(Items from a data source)
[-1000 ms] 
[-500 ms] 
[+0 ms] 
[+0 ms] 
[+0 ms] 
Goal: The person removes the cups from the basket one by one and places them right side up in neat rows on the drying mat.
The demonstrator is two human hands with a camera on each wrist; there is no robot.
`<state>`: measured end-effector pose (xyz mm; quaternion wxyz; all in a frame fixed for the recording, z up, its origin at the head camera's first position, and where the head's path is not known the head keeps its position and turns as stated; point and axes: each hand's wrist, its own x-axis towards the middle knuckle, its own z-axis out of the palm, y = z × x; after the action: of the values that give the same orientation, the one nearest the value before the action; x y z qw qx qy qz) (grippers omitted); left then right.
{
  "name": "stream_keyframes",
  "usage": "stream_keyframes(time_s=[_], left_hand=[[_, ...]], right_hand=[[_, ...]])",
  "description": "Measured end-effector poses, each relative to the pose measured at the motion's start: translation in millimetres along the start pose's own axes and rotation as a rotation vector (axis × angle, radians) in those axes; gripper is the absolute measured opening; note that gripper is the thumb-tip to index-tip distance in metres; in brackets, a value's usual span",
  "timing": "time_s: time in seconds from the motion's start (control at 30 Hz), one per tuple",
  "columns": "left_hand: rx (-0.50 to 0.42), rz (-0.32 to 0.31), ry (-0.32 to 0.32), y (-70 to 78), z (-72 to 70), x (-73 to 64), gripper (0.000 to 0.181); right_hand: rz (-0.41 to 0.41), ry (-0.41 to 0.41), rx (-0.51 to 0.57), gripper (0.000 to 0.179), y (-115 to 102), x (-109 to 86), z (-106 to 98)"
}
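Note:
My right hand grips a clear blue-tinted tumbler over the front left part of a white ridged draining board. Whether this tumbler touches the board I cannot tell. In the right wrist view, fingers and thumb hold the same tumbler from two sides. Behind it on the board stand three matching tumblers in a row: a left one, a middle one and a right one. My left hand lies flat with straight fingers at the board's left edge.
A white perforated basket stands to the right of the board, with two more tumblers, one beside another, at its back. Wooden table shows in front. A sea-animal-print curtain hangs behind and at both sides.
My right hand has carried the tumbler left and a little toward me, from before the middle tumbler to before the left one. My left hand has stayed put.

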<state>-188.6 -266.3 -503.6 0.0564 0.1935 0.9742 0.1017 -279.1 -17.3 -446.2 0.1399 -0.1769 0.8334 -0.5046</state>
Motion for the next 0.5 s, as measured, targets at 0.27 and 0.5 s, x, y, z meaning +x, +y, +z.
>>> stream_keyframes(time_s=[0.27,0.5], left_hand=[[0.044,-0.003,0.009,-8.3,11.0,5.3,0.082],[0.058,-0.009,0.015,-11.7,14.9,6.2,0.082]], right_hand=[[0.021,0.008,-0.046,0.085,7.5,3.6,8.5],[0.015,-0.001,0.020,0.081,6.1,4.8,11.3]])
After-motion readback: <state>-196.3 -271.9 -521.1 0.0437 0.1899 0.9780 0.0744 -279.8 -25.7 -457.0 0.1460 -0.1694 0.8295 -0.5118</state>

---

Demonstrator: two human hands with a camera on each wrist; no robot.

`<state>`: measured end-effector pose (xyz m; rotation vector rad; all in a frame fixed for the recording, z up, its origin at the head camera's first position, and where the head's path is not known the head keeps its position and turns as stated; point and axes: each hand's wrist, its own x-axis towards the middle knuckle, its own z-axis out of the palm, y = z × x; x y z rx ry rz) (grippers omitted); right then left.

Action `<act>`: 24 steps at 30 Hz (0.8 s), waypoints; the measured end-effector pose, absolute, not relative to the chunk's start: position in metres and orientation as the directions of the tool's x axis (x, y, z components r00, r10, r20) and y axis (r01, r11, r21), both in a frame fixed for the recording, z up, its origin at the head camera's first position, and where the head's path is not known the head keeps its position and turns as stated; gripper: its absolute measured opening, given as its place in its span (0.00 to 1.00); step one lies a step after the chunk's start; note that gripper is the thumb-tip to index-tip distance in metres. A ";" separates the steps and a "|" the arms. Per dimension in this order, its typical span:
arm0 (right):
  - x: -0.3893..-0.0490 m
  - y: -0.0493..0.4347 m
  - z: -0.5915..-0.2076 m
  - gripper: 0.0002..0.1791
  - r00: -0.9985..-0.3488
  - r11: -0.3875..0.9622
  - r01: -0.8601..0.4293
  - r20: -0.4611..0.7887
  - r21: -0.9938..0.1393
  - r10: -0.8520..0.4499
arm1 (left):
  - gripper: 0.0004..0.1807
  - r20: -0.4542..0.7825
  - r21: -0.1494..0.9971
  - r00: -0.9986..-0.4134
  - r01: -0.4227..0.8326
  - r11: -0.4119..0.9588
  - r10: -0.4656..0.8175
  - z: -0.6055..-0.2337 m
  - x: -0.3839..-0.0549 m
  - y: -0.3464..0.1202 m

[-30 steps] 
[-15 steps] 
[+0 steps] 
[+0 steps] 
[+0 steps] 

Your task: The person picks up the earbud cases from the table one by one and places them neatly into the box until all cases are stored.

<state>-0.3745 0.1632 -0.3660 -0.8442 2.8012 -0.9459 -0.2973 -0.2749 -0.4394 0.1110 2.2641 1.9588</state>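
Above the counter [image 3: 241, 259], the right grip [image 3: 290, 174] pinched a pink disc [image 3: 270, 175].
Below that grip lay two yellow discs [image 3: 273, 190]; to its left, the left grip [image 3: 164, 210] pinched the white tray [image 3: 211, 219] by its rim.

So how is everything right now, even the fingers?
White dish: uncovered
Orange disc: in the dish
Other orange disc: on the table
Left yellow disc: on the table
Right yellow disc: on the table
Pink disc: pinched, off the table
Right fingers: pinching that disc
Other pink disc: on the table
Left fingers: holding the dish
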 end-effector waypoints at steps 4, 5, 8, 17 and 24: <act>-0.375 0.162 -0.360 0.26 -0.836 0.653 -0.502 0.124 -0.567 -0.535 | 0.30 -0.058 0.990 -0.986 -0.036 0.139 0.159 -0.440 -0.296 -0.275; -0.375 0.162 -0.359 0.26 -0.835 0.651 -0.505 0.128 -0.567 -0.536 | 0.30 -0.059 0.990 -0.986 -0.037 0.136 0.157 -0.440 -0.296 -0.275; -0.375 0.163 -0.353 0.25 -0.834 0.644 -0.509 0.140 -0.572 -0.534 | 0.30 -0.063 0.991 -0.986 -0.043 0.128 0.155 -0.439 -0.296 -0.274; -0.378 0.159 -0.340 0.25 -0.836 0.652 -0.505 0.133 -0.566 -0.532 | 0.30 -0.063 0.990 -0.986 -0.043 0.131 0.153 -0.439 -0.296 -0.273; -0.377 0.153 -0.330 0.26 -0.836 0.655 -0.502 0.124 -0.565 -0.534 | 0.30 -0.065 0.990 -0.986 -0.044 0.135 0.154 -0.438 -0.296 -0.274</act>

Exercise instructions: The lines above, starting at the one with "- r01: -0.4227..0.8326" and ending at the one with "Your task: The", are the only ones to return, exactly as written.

Task answer:
  - r01: -0.4227..0.8326
  - r11: -0.4119..0.9588
  - r10: -0.4656..0.8175
  - z: -0.6055..-0.2337 m
  - x: -0.3839..-0.0549 m
  - y: -0.3464..0.1202 m

[-30 steps] 
[-15 steps] 
[+0 steps] 
[+0 steps] 
[+0 steps] 

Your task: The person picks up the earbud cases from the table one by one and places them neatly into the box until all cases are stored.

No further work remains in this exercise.